- _Problem to work on_:
Do any lines in the data below contain "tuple"? If so, copy every one of them.
........
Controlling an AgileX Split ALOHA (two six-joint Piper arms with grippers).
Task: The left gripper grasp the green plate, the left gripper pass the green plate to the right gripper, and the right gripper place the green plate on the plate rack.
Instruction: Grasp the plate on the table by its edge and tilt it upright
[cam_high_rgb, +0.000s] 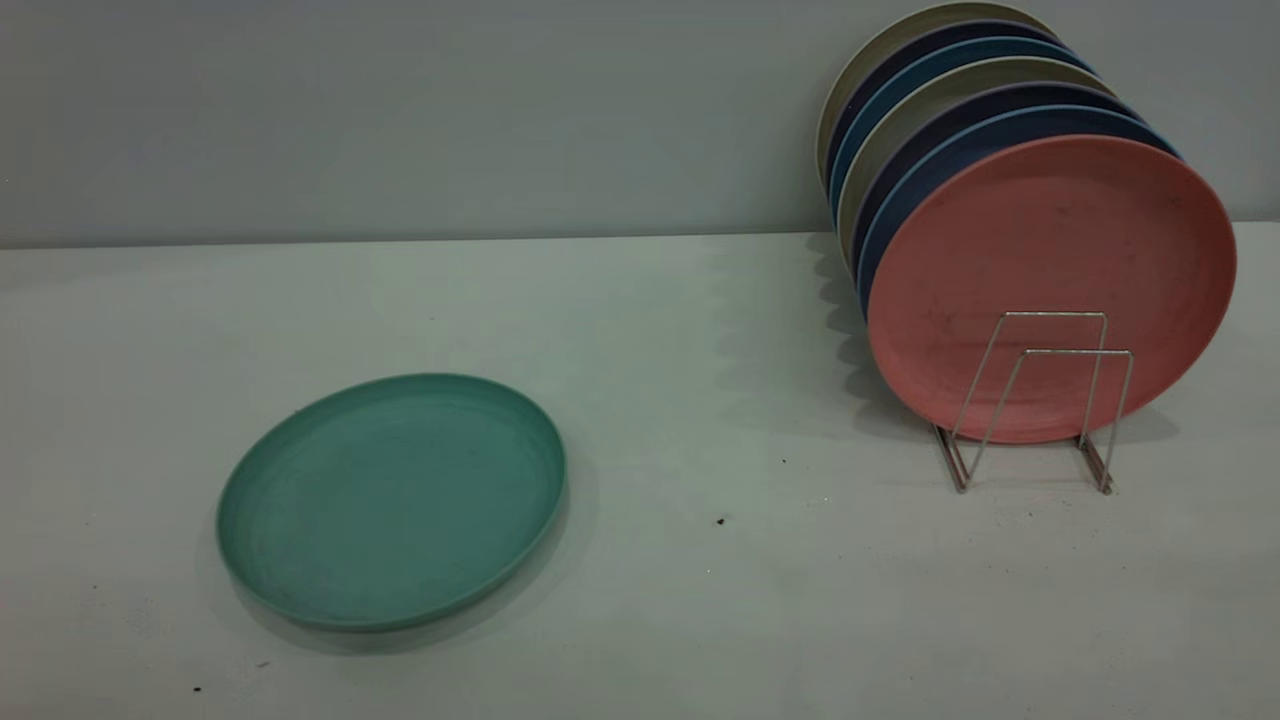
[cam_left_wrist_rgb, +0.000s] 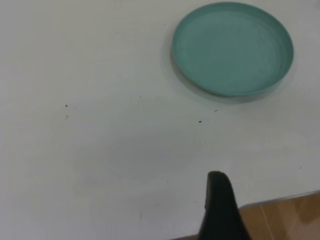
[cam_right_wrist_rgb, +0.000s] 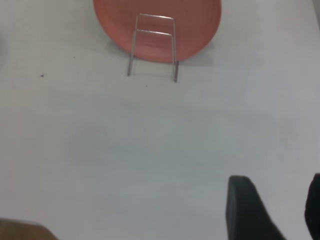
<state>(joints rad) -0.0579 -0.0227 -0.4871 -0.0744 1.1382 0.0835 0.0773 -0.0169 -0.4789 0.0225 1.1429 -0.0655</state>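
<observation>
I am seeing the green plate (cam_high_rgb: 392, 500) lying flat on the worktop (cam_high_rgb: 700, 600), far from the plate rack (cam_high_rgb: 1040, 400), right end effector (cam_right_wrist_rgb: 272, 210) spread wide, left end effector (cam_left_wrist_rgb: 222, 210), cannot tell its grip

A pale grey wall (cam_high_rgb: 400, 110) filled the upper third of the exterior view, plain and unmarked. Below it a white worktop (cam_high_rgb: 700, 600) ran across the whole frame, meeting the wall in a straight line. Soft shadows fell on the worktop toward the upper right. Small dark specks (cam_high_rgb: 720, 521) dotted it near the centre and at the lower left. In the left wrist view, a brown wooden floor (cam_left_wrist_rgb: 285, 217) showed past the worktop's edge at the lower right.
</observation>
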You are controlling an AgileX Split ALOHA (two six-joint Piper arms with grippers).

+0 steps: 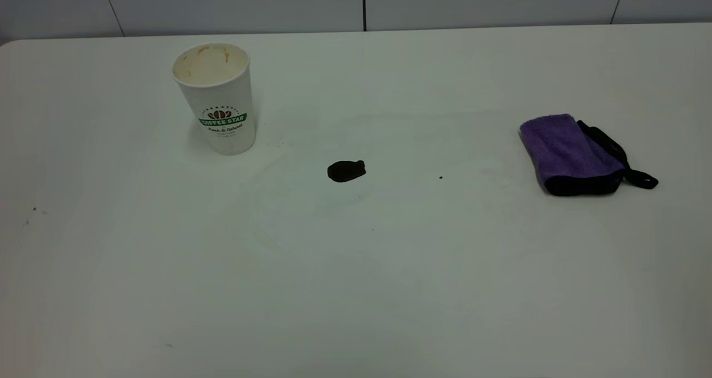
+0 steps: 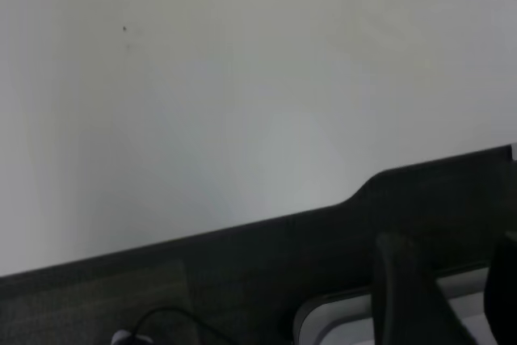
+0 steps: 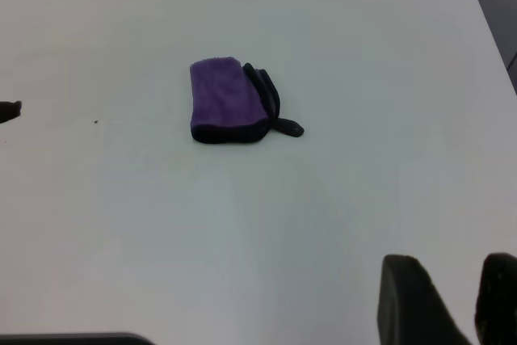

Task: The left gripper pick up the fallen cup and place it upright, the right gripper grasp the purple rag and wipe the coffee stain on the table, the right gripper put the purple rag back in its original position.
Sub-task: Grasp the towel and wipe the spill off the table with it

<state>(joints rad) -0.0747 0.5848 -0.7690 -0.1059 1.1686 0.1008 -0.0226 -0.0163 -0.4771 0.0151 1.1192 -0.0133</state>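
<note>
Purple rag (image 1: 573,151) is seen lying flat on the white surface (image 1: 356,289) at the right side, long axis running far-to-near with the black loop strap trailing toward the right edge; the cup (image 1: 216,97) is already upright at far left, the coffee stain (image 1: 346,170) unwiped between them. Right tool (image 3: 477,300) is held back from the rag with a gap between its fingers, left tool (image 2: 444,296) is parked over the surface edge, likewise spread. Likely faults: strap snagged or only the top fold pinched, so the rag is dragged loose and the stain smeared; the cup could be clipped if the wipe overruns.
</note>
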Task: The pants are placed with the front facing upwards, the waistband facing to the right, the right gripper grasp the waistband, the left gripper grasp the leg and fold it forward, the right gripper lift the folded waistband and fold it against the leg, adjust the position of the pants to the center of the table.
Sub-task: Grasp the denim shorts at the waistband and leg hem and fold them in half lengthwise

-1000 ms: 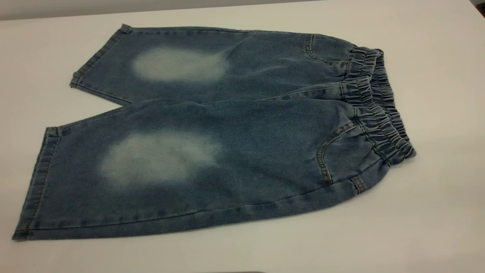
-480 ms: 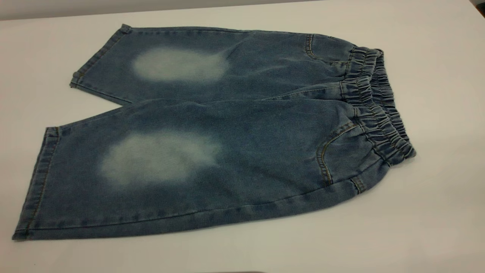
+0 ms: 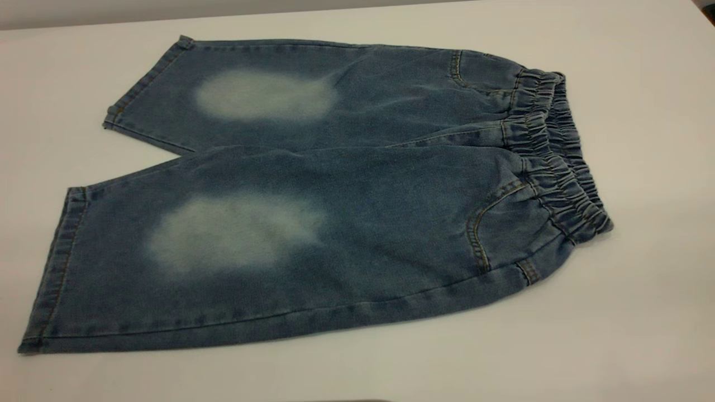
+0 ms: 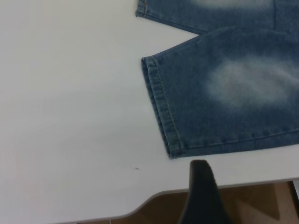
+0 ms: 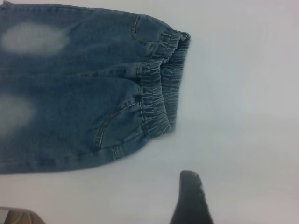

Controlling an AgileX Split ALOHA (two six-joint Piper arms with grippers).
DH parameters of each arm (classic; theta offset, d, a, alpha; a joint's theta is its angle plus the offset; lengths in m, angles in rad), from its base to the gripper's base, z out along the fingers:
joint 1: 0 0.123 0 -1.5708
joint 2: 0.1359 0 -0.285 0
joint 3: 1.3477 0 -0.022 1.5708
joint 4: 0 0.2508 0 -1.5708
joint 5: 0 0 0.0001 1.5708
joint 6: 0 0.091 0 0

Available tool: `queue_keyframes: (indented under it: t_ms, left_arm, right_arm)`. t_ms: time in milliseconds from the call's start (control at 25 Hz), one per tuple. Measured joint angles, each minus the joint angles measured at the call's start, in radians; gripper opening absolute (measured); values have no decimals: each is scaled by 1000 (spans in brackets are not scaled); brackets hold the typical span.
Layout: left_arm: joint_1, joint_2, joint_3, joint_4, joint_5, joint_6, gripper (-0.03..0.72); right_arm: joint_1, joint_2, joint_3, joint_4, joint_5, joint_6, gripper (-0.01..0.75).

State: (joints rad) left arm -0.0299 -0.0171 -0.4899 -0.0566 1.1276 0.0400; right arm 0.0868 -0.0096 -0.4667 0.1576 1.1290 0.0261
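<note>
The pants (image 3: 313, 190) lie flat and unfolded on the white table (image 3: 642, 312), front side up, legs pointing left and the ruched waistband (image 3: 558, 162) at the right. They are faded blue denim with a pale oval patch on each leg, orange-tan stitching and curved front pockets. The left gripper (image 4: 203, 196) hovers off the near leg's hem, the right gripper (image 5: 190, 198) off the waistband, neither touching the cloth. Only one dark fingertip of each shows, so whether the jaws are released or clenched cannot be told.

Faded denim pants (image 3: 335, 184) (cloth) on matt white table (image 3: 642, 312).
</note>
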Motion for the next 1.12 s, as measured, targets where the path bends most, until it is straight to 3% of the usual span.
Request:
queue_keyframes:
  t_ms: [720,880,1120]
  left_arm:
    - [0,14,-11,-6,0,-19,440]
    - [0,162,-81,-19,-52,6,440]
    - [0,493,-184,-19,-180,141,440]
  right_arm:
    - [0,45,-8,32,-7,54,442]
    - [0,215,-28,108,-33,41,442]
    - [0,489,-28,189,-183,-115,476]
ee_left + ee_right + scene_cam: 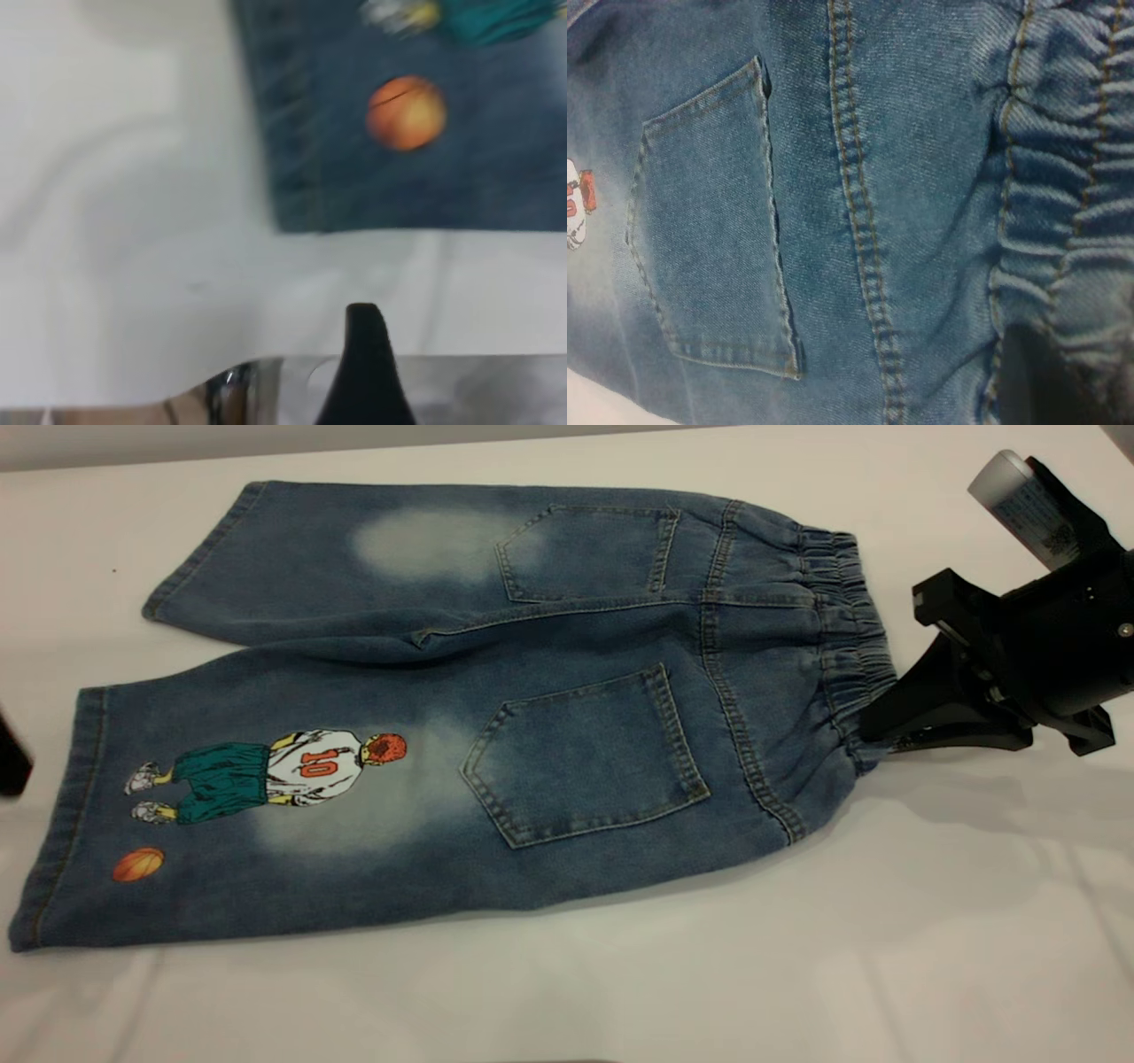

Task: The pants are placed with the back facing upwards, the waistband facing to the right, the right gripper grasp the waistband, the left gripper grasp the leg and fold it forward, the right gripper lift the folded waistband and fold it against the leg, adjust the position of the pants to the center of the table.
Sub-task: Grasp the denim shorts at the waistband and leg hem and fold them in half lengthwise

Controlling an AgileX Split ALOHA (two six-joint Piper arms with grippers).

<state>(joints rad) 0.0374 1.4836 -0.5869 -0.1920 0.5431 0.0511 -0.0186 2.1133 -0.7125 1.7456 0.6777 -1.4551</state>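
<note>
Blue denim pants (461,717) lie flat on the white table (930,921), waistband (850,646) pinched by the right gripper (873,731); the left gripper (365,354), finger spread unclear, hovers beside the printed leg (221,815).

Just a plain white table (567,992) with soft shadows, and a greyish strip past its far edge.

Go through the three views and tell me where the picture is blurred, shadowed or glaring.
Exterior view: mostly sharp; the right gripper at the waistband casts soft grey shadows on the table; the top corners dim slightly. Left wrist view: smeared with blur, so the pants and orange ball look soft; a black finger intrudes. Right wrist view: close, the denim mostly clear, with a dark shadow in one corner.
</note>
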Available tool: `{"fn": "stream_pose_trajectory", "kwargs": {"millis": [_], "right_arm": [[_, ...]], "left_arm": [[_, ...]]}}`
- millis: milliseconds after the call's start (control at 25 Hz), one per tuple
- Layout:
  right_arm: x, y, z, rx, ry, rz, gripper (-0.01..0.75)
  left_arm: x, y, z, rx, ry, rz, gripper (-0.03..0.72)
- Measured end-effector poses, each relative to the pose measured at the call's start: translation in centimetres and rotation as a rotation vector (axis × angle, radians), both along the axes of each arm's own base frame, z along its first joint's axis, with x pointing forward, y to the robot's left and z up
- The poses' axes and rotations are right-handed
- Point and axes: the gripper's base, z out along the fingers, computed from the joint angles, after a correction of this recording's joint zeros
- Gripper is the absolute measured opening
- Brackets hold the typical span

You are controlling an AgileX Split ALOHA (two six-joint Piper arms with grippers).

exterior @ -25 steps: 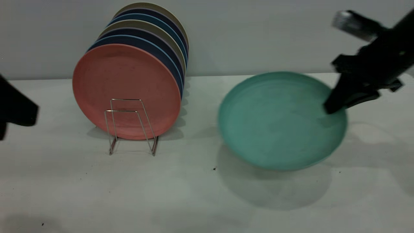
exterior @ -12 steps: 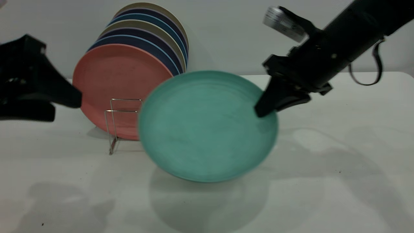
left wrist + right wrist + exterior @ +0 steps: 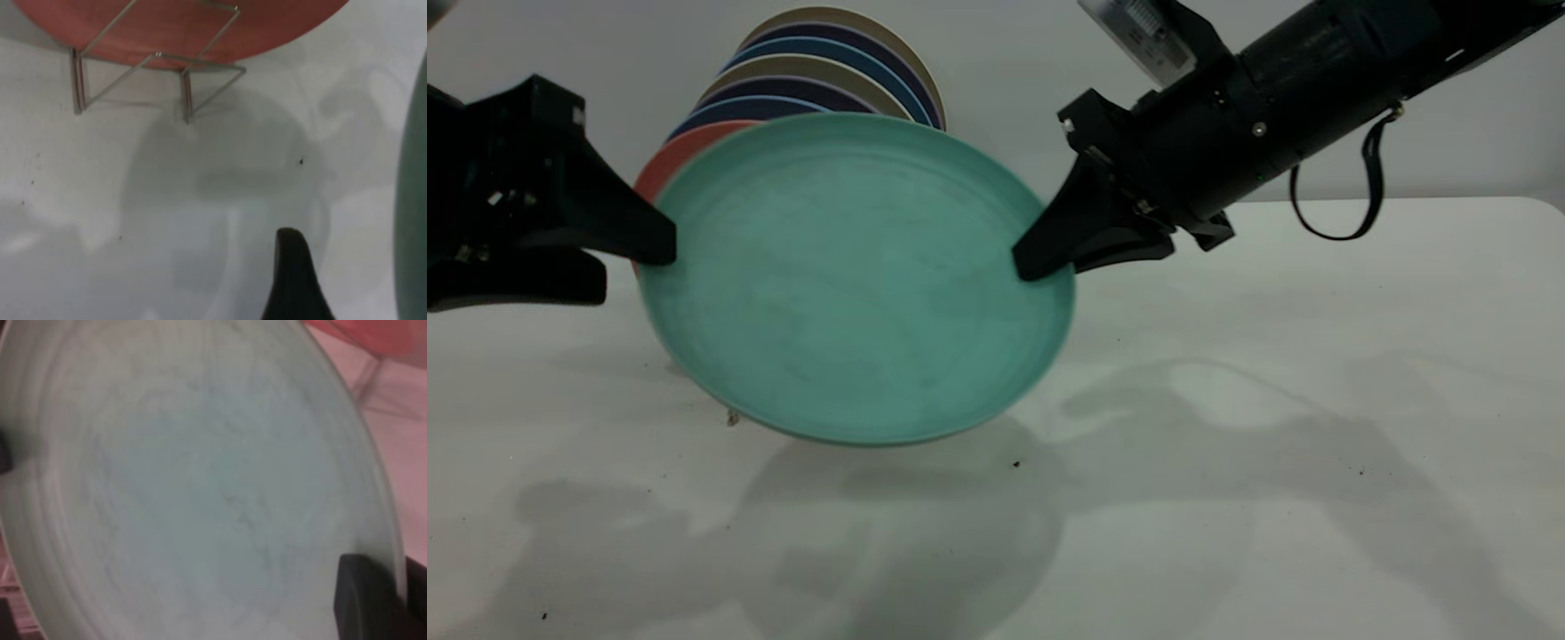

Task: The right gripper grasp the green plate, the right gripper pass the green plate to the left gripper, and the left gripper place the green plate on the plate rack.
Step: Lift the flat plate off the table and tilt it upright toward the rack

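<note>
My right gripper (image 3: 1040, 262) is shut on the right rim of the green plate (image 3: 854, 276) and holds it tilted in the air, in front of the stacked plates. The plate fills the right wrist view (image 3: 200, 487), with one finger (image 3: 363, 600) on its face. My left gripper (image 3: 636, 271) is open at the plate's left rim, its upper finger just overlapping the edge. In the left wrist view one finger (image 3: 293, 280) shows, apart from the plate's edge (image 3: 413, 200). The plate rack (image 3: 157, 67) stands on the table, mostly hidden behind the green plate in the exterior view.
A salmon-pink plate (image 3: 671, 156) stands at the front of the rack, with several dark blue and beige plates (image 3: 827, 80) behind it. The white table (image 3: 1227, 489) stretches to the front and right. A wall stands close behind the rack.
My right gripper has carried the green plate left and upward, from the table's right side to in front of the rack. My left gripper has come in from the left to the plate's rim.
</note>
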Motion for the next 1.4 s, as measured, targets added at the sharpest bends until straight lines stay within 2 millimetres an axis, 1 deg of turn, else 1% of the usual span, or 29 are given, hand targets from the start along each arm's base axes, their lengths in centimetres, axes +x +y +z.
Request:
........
- _Task output_:
Available tool: `queue_keyframes: (indented under it: t_ms, left_arm, right_arm)`. t_ms: time in milliseconds from the call's start (control at 25 Hz), one per tuple. Measured joint angles, each minus the joint angles measured at the call's start, in radians; gripper opening absolute (measured); values have no decimals: each is scaled by 1000 (spans in brackets are not scaled); brackets hold the typical span.
- millis: milliseconds after the call's start (control at 25 Hz), one per tuple

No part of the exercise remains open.